> Instructions to follow
Within the entries below, count the lines that hold the string "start" and give only that number.

** Opening Input for this task block **

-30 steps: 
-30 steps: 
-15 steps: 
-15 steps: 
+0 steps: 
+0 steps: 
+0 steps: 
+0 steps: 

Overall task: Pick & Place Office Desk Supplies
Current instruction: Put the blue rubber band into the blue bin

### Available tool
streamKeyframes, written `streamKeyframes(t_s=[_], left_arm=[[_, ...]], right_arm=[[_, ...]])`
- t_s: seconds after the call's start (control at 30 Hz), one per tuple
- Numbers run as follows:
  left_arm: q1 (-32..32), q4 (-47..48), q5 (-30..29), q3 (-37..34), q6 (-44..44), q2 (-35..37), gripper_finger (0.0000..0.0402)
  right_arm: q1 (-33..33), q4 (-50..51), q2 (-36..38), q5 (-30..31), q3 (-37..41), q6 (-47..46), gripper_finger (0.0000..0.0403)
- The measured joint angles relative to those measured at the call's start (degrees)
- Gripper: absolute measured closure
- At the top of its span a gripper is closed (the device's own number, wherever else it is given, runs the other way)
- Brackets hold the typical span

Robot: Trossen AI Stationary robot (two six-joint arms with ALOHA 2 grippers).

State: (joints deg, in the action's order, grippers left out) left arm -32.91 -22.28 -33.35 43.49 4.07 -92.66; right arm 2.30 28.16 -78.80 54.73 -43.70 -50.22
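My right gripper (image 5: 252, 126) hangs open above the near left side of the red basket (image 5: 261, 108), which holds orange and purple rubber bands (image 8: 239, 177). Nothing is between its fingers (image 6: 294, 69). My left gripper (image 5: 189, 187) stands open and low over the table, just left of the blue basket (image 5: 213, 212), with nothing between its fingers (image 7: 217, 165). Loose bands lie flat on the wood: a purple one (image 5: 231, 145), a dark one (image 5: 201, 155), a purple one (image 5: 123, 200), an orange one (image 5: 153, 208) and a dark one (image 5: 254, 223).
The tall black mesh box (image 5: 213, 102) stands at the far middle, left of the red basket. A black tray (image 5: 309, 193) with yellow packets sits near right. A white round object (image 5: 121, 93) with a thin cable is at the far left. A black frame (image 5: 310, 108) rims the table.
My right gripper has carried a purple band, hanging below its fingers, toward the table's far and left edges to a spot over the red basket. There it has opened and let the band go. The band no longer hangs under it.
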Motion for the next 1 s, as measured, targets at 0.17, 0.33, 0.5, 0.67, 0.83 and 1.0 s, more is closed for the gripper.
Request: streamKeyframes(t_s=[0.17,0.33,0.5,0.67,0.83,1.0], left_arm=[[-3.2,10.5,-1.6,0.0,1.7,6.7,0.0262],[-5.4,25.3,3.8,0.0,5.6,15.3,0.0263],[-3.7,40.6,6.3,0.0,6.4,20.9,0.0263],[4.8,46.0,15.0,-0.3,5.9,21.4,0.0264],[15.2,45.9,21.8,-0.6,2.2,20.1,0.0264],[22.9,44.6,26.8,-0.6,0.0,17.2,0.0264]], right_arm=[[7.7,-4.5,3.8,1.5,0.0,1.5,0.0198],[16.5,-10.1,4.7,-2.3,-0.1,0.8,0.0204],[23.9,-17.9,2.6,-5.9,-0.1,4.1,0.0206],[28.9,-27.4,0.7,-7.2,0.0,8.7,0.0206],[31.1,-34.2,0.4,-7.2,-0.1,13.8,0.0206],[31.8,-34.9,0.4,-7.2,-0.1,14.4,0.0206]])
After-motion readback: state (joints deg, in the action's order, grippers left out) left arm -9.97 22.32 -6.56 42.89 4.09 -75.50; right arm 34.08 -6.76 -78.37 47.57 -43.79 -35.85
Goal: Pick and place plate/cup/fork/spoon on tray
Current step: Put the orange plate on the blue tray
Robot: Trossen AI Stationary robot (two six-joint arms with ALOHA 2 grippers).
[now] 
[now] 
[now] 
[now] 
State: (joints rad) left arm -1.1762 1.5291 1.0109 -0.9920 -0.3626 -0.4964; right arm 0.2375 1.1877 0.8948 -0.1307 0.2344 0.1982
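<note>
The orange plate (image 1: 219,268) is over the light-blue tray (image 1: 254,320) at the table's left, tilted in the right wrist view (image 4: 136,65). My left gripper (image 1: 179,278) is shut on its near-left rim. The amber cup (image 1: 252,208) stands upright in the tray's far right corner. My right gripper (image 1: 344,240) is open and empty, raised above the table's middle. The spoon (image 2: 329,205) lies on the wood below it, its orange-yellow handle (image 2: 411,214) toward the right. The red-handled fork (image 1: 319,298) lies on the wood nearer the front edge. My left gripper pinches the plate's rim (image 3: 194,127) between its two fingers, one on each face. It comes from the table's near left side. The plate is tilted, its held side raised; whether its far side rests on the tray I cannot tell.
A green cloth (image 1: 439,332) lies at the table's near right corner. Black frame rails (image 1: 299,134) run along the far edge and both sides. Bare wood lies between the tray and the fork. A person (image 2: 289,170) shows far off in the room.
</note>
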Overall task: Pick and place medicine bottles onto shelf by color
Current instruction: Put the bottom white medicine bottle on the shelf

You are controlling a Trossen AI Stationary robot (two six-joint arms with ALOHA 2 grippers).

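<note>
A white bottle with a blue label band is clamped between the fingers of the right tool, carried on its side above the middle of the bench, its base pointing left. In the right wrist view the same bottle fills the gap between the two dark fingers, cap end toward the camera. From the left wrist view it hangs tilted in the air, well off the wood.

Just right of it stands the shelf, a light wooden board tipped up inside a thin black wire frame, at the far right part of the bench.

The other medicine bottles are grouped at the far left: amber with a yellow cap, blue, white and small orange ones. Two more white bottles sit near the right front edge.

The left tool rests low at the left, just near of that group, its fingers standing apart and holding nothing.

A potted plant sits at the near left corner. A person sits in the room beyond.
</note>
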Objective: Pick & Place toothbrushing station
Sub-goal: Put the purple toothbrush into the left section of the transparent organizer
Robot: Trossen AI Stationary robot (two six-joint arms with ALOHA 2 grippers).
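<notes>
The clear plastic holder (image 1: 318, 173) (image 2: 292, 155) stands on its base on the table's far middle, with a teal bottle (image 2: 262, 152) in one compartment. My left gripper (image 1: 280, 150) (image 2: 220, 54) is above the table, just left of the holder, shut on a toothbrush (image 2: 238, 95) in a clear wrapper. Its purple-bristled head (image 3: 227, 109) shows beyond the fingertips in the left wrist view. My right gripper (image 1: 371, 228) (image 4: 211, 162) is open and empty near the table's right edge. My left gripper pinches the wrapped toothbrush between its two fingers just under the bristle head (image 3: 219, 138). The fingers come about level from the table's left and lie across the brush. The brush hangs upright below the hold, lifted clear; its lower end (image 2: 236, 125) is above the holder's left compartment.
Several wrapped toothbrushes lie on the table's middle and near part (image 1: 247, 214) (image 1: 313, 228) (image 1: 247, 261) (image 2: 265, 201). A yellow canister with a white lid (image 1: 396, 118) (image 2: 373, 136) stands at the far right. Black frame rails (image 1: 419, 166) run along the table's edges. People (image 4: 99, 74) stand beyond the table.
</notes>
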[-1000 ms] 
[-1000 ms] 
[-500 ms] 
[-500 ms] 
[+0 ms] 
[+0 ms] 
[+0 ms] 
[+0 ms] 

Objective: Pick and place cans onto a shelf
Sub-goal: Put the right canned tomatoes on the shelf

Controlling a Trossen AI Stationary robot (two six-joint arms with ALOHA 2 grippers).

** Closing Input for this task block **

> Response
2